#### WHAT NEEDS TO BE DONE
Reproduce the listing exactly, please, with every line intact.

#### DATA BLOCK

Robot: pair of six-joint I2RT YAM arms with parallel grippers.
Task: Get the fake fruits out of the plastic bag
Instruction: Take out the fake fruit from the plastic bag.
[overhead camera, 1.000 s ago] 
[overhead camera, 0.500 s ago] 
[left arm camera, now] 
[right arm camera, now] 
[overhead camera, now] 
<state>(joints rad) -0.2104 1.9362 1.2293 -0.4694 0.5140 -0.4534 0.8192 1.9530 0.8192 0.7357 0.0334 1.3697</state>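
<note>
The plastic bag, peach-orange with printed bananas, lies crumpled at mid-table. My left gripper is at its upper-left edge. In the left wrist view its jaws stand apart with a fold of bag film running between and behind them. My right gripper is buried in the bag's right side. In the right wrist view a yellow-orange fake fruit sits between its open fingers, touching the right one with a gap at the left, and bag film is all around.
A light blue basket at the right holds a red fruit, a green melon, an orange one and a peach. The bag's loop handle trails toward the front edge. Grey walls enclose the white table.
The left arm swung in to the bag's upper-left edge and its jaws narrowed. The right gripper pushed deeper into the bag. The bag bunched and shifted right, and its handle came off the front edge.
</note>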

#### RESULT OF THIS EXERCISE
Robot: pair of six-joint I2RT YAM arms with parallel grippers.
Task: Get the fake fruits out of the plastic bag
Instruction: Take out the fake fruit from the plastic bag.
[overhead camera, 1.000 s ago] 
[overhead camera, 0.500 s ago] 
[left arm camera, now] 
[right arm camera, now] 
[overhead camera, now] 
<state>(joints rad) -0.2104 1.9362 1.2293 -0.4694 0.5140 -0.4534 0.8192 1.9530 0.8192 0.7357 0.0334 1.3697</state>
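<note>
The plastic bag, peach-orange with printed bananas, lies crumpled at mid-table. My left gripper is at its upper-left edge. In the left wrist view its jaws stand apart with a fold of bag film running between and behind them. My right gripper is buried in the bag's right side. In the right wrist view a yellow-orange fake fruit sits between its open fingers, touching the right one with a gap at the left, and bag film is all around.
A light blue basket at the right holds a red fruit, a green melon, an orange one and a peach. The bag's loop handle trails toward the front edge. Grey walls enclose the white table.
The left arm swung in to the bag's upper-left edge and its jaws narrowed. The right gripper pushed deeper into the bag. The bag bunched and shifted right, and its handle came off the front edge.
</note>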

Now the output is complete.